The reader applications that have survived have done so by focusing on this committed user base. Feedly is the largest. NetNewsWire was open-sourced and continues to develop. Reeder remains a popular paid option on Apple platforms. A range of smaller and open-source readers continue to be actively developed.

The use cases in 2026.

RSS continues to be useful in several specific ways in 2026.

The serious reader of niche content. The person following 50–100 specific blogs, journalists, or sources finds RSS a more efficient mechanism than checking 50 individual websites. The reader application gives them a unified inbox of content from sources they have explicitly chosen.

The podcast subscription mechanism. Podcasting was built on RSS and remains so. The podcast app on your phone consumes RSS feeds even if the user never sees the underlying mechanism. The continued growth of podcasting through the 2020s has kept RSS as a meaningful infrastructure layer.

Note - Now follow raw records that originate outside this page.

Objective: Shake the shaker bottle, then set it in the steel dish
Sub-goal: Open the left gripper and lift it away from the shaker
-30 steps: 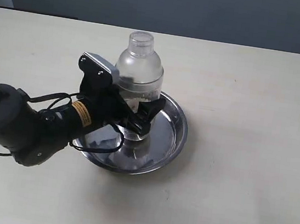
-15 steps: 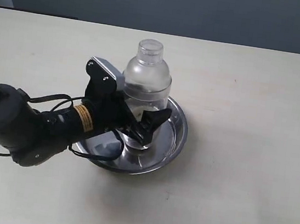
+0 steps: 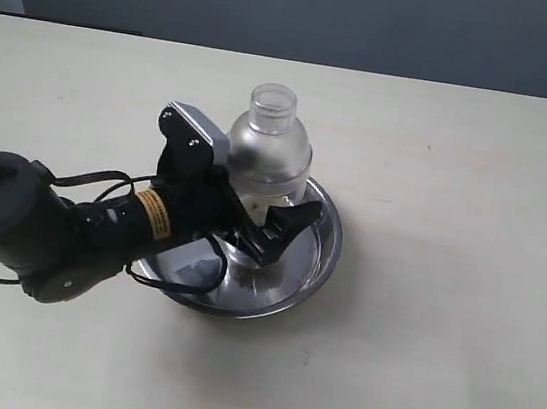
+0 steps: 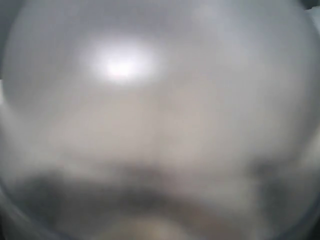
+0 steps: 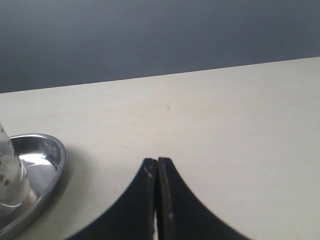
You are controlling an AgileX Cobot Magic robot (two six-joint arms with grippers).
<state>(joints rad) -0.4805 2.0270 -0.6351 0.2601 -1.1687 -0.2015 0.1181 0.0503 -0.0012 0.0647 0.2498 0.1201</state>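
Observation:
The shaker bottle (image 3: 271, 149) stands upright inside the steel dish (image 3: 327, 242), its cap on top and frosted shoulder showing. My left gripper (image 3: 267, 214) reaches in from the left and is shut on the bottle's lower body; its near black finger (image 3: 286, 228) wraps the front, while the far one is hidden. The left wrist view is filled by the blurred bottle (image 4: 160, 100). My right gripper (image 5: 157, 162) is shut and empty over bare table, apart from the dish (image 5: 50, 165), with an edge of the bottle (image 5: 7, 175) beside it. It is outside the exterior view.
The pale tabletop (image 3: 438, 337) spreads round the dish on all sides. A dark wall (image 3: 329, 10) runs along the far edge of the table. The left arm's black body and cables (image 3: 39, 224) lie to the left of the dish.
The left gripper carried the bottle a little to the right and down, so it now sits lower in the dish. The grip looks unchanged.

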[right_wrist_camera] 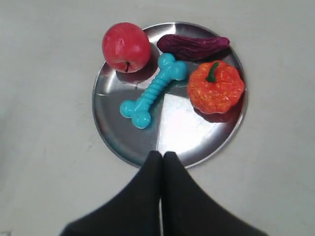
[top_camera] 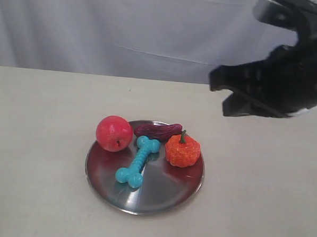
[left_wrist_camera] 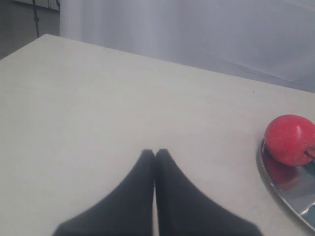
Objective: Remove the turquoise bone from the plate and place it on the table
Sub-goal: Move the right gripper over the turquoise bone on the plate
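Left jaws: pressed together over tabletop (left_wrist_camera: 98,98), just short of plate (top_camera: 143,209); on plate, apple (top_camera: 114,132), then bone (top_camera: 138,161) lying flat mid-plate and untouched, then pumpkin (top_camera: 182,149); right jaws: pressed together, held high off plate's right. Step judged: approach, no grasp yet. Next: spread right jaws, descend onto ribbed shaft between apple and pumpkin, pinch, lift, set down on tabletop.

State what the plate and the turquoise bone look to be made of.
The plate: likely stainless steel, polished; its surface gives mirror-like red and orange reflections. The turquoise bone: probably rubber or soft plastic, slightly glossy, with a moulded ribbed shaft; softness cannot be confirmed.
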Controlling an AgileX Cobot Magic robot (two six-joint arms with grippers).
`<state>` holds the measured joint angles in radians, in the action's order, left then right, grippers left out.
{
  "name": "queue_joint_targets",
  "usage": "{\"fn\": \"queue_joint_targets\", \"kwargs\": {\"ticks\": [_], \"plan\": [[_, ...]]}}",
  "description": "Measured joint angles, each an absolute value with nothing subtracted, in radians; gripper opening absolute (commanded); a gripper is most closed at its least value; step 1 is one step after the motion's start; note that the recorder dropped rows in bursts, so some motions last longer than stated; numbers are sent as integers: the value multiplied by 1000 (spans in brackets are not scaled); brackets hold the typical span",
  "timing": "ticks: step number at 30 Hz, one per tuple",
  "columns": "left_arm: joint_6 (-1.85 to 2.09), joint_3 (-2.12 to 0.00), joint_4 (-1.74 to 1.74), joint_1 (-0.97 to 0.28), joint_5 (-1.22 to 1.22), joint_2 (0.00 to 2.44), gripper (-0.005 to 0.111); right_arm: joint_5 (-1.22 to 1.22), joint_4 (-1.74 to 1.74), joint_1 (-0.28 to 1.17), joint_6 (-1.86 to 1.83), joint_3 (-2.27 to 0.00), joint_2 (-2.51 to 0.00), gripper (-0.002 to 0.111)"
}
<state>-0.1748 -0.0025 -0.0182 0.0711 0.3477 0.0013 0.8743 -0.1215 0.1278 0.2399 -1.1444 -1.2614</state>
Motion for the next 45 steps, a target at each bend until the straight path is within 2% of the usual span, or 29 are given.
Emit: {"fn": "queue_joint_targets", "kwargs": {"ticks": [5, 10, 20, 29, 32, 36, 38, 41, 45], "plan": [[-175, -3, -18, 71, 348, 1, 0, 959, 82, 277, 456, -1345, -1445, 0], [-175, -3, -18, 71, 348, 1, 0, 990, 98, 340, 524, -1467, -1635, 0], [-175, -3, -18, 71, 348, 1, 0, 918, 87, 354, 605, -1545, -1918, 0], [-175, -3, -18, 71, 348, 1, 0, 838, 76, 354, 613, -1545, -2014, 0], [-175, -3, -18, 71, 348, 1, 0, 838, 76, 354, 610, -1545, -2016, 10], [-175, -3, -18, 71, 348, 1, 0, 838, 76, 354, 604, -1545, -2016, 44], [-175, -3, -18, 71, 348, 1, 0, 838, 76, 354, 603, -1545, -2016, 56], [-175, -3, -18, 71, 348, 1, 0, 838, 74, 354, 603, -1545, -2016, 64], [-175, -3, -18, 71, 348, 1, 0, 838, 69, 354, 605, -1545, -2016, 64]]}}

The newsletter ingestion. Some readers use RSS to ingest the email newsletters they subscribe to via services like Kill the Newsletter that convert email subscriptions into RSS feeds. The pattern allows reading newsletter content in the reader interface rather than cluttering the email inbox.

The technical and research content. The blogs and content sites read by software developers, researchers, and academics often include RSS as a primary distribution mechanism. The community continues to operate on RSS at a level that is invisible to the broader user base.

The substitute mechanisms.

The major substitute mechanisms for RSS — social media feeds, algorithmic content feeds, email newsletters, dedicated apps — all have meaningful limitations relative to RSS.

Social media feeds are algorithmically curated and the user does not control what appears.

Email newsletters provide some of the same benefit but accumulate in the inbox and create the email-management problem.

Algorithmic content feeds — Apple News, Google News, Flipboard — provide a curated experience but the user does not have direct control over the source list.

Dedicated apps provide a good experience for a single source but the user has to switch apps to consume content from multiple sources.

The RSS approach — user-controlled source list, no algorithmic intermediation, unified consumption interface — remains uniquely suited to certain reading patterns even in 2026.

The legacy and outlook.

RSS in 2026 is a foundational technology that did not become the mass-market consumption mechanism it might have been but did not disappear either. The standard supports podcasting, supports a committed reader user base, and supports a meaningful niche ecosystem of applications and content. The future is more of the same — quiet persistence rather than dramatic resurgence or decline.

The broader lesson of the RSS story is about the fragility of open-web standards in a commercially-pressured ecosystem. The open syndication mechanism that was elegantly designed and broadly adopted lost ground to commercially-controlled alternatives. The standard persisted in the niches where the user base valued open access enough to maintain it. The pattern has been repeated in other parts of the open-web infrastructure and is worth remembering when discussing the resilience of any specific open standard.